1. Break the data into training and testing sets (as before).
2. Create a new classifier by using neighbors.KNeighborsClassifier()
3. "Fit" the training data to the model (this basically means "train the model").
4. Use `cross_val_scores()` on the classifier, setting cv=10 and output the scores.
5. Get predictions using `predict() with the test data.
6. Print the confusion matrix using the true vs. predicted labels.


In [5]:
# YOU CAN USE THESE LIBRARIES
from sklearn import neighbors
from sklearn.model_selection import cross_val_score
from sklearn.metrics import confusion_matrix

#1 Break the data into training and testing sets (as before).
data_train, data_test, labels_train, labels_test = train_test_split(all_mfccs, all_labels, test_size=.1)

#2 Create a new classifier by using neighbors.KNeighborsClassifier()
neighbors = neighbors.KNeighborsClassifier() #defaul nneighbors i 5

#3 "Fit" the training data to the model (this basically means "train the model").
thefit = neighbors.fit(data_train, labels_train.ravel())

#4 Use cross_val_scores() on the classifier, setting cv=10 and output the scores.
cross_val_score(thefit, data_train, labels_train.ravel(), cv=10)

#5 Get predictions using `predict() with the test data.
final_predictions = neighbors.predict(data_test)

#6 Print the confusion matrix using the true vs. predicted labels.
c = confusion_matrix(labels_test, final_predictions)
print("confusion matrix:\n" , c)
print("Correct matches:" , c[0,0] + c[1,1])
print("Inorrect matches:" , c[1,0] + c[0,1])


confusion matrix:
 [[192  13]
 [ 12 276]]
Correct matches: 468
Inorrect matches: 25


## Part 5: Analysis
How would you characterize your overall results? Does your classifier work better or worse than `sklearn`? Or are they similar?

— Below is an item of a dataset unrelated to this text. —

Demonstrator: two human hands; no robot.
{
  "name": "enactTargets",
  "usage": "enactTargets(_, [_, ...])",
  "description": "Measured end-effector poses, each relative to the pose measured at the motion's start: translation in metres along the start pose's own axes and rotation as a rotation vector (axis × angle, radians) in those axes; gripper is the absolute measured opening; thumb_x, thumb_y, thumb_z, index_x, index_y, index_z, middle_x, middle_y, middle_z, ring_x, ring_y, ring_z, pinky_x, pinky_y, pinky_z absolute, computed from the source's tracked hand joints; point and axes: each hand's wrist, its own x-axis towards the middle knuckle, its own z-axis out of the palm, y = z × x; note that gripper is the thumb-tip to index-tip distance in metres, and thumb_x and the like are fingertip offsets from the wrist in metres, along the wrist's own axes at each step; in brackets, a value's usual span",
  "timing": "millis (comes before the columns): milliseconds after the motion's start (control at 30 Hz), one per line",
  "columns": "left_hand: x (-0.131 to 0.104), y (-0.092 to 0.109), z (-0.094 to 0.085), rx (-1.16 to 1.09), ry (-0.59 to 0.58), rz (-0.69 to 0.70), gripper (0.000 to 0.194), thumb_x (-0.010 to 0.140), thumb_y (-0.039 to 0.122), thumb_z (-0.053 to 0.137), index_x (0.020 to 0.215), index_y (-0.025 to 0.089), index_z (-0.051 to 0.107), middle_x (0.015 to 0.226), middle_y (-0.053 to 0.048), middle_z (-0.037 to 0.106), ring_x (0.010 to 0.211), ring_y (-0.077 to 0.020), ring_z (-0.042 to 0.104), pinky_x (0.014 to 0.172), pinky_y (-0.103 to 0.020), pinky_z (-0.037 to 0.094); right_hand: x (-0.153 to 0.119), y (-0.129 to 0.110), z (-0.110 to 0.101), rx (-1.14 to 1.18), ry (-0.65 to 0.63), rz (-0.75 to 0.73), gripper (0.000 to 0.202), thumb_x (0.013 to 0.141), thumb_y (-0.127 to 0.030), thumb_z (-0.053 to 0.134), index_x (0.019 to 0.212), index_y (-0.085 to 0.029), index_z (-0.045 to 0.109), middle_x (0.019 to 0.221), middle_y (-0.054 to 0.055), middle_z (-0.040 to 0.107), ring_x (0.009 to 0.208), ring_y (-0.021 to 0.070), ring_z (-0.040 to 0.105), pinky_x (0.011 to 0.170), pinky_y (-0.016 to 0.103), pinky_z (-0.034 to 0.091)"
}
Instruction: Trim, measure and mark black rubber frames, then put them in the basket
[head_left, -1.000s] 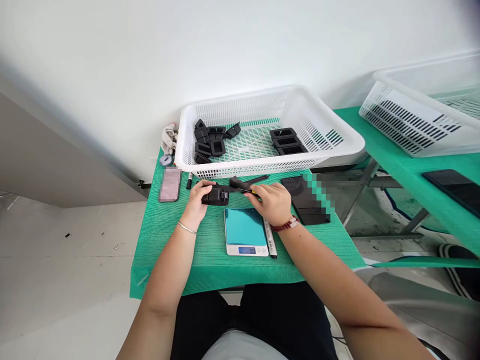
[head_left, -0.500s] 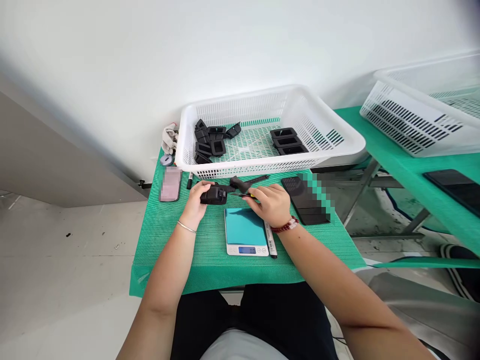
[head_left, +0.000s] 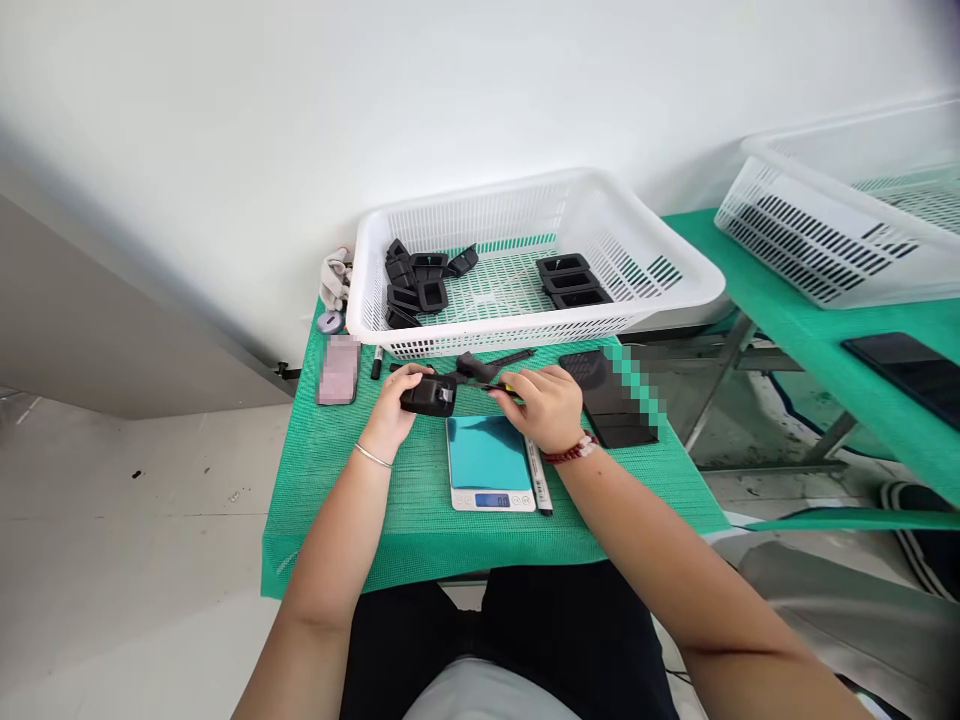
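My left hand (head_left: 391, 405) is closed on a black moulded part (head_left: 424, 396), held above the green-covered table left of centre. A shiny patch shows on the part's right end. My right hand (head_left: 549, 408) is closed round a slim knife (head_left: 508, 388) with some yellow on its handle; most of it is hidden by my fingers. The knife's thin tip points left toward the part, and I cannot tell whether they touch. Black scrap pieces (head_left: 474, 367) lie just behind both hands. Below them sits a digital scale (head_left: 489, 455) with a blue-green plate, its display reading 0.0.
Behind is a white basket (head_left: 480, 338) with several black parts (head_left: 574, 282). A marker (head_left: 538, 480) lies beside the scale, another marker (head_left: 376, 362) near the left phone (head_left: 339, 370). A dark phone (head_left: 619, 410) lies at right. A second basket (head_left: 817, 250) stands farther right.
The black part has turned in my left hand, so its shiny patch now shows more. My right hand keeps the knife at nearly the same place. The view has shifted slightly.
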Motion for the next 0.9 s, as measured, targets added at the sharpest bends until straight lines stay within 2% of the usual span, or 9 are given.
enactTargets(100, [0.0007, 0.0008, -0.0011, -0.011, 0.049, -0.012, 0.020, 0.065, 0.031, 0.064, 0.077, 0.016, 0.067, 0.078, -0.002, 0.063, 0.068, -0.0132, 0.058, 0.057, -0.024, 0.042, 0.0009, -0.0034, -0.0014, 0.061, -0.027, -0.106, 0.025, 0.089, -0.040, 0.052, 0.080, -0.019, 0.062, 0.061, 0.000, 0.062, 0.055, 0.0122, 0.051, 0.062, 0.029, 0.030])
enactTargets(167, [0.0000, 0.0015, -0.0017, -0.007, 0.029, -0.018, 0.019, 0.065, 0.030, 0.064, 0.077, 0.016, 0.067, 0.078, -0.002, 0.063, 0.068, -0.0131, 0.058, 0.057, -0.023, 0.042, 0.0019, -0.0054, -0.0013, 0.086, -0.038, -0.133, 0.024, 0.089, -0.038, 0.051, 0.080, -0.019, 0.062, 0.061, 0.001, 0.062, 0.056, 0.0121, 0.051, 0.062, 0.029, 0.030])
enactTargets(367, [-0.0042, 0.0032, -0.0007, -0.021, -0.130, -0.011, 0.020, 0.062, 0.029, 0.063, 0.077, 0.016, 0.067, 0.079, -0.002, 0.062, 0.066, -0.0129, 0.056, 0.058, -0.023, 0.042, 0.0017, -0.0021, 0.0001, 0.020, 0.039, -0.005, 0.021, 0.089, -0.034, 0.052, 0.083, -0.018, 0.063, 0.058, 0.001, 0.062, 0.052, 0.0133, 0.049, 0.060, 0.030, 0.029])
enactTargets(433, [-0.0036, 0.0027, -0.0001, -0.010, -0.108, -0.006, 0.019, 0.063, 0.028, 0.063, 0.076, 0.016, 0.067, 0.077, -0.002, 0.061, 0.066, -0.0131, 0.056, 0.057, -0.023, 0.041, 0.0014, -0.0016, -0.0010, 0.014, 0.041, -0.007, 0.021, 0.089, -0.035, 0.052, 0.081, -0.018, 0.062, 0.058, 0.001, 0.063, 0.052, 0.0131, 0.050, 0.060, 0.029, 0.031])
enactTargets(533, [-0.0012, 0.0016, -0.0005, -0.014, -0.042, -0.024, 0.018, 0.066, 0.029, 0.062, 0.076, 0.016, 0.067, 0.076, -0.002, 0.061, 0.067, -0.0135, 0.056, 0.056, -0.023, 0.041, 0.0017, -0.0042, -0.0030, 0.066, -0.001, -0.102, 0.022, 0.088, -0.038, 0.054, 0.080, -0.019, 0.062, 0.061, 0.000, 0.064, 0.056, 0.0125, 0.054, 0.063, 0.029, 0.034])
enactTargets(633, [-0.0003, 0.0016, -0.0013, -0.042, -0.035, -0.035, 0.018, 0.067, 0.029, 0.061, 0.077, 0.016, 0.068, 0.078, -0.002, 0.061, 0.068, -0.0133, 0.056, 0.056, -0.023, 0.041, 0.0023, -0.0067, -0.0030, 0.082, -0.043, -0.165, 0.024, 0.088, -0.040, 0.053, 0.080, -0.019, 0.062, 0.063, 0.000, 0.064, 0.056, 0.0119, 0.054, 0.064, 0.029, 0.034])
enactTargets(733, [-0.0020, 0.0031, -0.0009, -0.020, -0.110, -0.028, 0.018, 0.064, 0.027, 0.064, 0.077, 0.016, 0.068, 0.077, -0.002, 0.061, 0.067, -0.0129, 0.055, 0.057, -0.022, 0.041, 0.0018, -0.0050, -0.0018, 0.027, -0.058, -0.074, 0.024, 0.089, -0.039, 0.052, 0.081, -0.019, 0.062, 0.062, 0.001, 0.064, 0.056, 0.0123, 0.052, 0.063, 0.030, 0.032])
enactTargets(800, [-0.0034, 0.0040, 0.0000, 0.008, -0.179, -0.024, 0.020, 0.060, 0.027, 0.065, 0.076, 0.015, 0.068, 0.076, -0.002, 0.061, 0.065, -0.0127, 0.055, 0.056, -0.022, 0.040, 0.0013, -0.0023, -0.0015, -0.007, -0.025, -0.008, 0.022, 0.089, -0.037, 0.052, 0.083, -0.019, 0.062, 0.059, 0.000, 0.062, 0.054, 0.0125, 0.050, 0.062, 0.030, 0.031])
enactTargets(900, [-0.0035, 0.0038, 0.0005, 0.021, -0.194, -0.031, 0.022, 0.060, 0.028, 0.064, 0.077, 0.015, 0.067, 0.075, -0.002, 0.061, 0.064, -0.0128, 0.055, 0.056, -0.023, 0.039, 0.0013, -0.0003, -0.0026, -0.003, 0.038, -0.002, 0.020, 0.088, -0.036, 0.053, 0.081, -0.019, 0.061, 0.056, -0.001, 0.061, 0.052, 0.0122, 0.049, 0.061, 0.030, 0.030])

There is a third class of audio included with this assignment, `vibrato_files`,  which contains singers using vibrato. Add this data to your full dataset and give it a unique label. Then run the whole test again (using `sklearn` - no need to run your code from Part 3 again). 
1. Perform 10-fold cross validation again. How so the results compare now that you have 3 classes.
2. Generate a confusion matrix again. How does that data compare?

(OPTIONAL) MFCC deltas ($\Delta$) may (or may not) improve the overall results. In addition to using the MFCCs generated by the MFCC function, append to each vector an MFCC difference such that, for each MFCC feature vector $f[m]$ at time index $m$, $\Delta f[m] = f[m] - f[m-1]$. This will double the amount of features per vector. Report on your findings.


In [6]:
# YOU CAN USE THESE LIBRARIES
from sklearn import neighbors
from sklearn.model_selection import cross_val_score
from sklearn.metrics import confusion_matrix

find_nearest_neighbor(all_mfccs, all_labels, 0.1) # Running code for part 3!!! 

# Vibrato_files
vibrato_mfccs, vibrato_labels = prepare_data(vibrato_files, 2) # 2 is label for vibato
all_mfccs_w_vibrato = np.concatenate((talk_mfccs, sing_mfccs, vibrato_mfccs))
all_labels_w_vibrato = np.concatenate((talk_labels, sing_labels, vibrato_labels))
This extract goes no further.